The contested assertions of a senior state official comes at a time of ratcheting tension in Texas over the treatment of Latino voters by Republican state officials, who in January called into question the citizenship status of nearly 100,000 voters. County officials found that the list of voters, which was referred to by Mr. Paxton in a campaign fund-raising email with the headline “VOTER FRAUD ALERT,” actually included scores of naturalized citizens.
The Mexican American Legal Defense Fund filed a lawsuit this month against Mr. Paxton, Gov. Greg Abbott and Secretary of State David Whitley of Texas, arguing that they conspired to purge Latinos from voter rolls following a surge in turnout by Latino voters in the midterm elections.
Governor Abbott and United States Senator Ted Cruz, the Republican who narrowly defeated Mr. O’Rourke to hold on to his seat in November, are among the Republican officials from around the state who are expected to attend the rally on Monday in support of Mr. Trump.
But elsewhere along the border, there has been rising opposition among state and local officials to the president’s security strategies.

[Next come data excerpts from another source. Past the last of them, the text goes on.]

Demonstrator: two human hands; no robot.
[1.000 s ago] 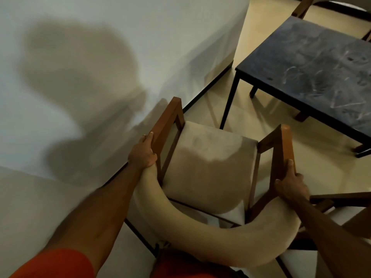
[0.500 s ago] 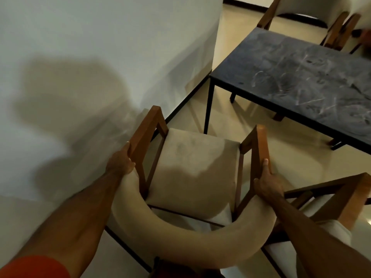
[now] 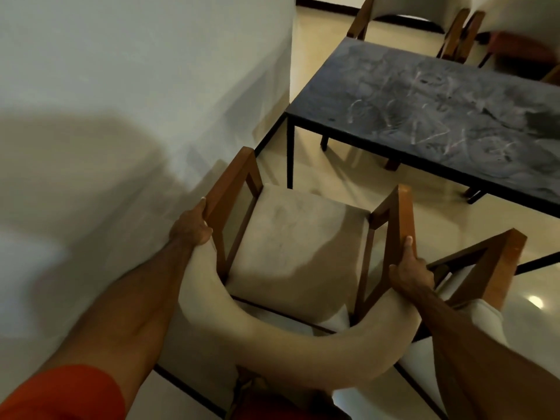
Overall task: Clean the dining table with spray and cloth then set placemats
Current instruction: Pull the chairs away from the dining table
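I can read no text, label, brand, number or sign anywhere in my view. The pale streaks on the dark dining table (image 3: 439,110), at the upper right of the frame, are only smears and form no letters.

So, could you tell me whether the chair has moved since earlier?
Yes: the chair has edged toward the dining table; the gap from its seat to the table's near leg has narrowed.
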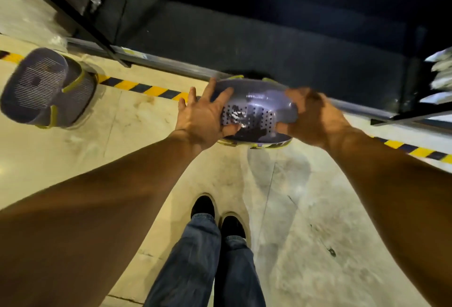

New Mexico’s governor, Michelle Lujan Grisham, announced last week that she had ordered a partial withdrawal of National Guard troops from her state. “New Mexico will not take part in the president’s charade of border fear-mongering by misusing our diligent National Guard troops,” Ms. Grisham, a Democrat, said in a statement.
In Nogales, Ariz., the City Council on Wednesday passed a resolution condemning the recent installation of new barbed wire along the existing border wall in that city, calling it an “indiscriminate use of lethal force” that is “typically only found in a war, battlefield or prison setting.”
Gaining public support for the idea of a wall at an event such as the rally in El Paso will be important for Mr. Trump, as talks for a bipartisan agreement on border security appeared to have stalled on Sunday amid lingering disagreement over how much should be spent on a border barrier. President Trump, who initially proposed spending $25 billion on a wall, now is looking for $5.7 billion. Democratic lawmakers have talked about a figure closer to $1.3 billion to $2 billion.
A second government shutdown could be in the works if no agreement is reached.
Bob Giles, a car dealer from Lafayette, La., who is building a new Volvo dealership in El Paso, said that he understood how Mr. Trump’s proposed wall could seem like a good idea from an “outside perspective.”
“But when you spend time in El Paso and talk to people, it’s clear they take offense that a wall made a difference in the city,” said Mr. Giles. While Mr. Trump often speaks of a crisis on the border, Mr. Giles said he hasn’t seen one.
“That’s not the word I would choose,” he said. His own hope is to sell cars not just to Americans, but also to business executives from Juárez who have homes in El Paso. “This is an incredibly vibrant market with lots of construction going on,” he said. “It makes a difference when you see it with your own eyes.”